_Problem statement:_ What lines of the material below include the string "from"? Copy all of them.

== Segment start ==

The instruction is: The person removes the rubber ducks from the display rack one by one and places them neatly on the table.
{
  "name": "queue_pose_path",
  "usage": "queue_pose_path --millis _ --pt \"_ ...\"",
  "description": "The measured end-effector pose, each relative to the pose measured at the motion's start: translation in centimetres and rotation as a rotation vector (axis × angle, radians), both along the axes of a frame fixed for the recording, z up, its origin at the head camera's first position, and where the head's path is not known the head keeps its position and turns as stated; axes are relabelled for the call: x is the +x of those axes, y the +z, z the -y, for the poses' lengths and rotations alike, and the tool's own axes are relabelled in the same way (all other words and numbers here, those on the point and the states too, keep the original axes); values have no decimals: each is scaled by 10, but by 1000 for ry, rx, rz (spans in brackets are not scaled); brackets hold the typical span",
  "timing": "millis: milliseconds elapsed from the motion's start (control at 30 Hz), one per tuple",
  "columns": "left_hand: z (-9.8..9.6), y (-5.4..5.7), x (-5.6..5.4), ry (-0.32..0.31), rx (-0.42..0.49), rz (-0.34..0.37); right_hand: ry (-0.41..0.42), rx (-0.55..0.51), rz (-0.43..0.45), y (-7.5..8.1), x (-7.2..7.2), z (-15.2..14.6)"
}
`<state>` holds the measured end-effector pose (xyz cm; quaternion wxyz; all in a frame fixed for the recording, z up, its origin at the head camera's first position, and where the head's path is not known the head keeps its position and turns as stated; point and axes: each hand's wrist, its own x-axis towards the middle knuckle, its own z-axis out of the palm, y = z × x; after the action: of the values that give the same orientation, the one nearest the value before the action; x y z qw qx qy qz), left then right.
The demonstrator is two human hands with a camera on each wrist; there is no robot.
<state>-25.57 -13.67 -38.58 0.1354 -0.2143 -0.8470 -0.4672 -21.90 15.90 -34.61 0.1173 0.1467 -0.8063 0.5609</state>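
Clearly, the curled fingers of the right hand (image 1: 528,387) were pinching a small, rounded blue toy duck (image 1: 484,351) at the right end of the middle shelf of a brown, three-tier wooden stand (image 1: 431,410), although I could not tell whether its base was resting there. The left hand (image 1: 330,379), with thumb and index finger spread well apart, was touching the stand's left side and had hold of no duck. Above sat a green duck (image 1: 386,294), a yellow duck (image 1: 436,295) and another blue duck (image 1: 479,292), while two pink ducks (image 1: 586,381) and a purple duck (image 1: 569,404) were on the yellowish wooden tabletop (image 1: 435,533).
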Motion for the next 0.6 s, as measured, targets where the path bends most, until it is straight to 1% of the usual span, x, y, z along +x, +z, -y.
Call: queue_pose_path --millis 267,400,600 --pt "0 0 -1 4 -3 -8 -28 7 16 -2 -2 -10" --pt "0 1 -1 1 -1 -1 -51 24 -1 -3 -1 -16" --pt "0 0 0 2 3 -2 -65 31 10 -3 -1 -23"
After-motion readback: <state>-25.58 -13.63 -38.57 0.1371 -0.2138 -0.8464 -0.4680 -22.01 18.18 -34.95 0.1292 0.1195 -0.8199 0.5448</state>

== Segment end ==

_Your response:_
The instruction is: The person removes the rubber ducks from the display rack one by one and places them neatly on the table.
  "timing": "millis: milliseconds elapsed from the motion's start (control at 30 Hz), one per tuple",

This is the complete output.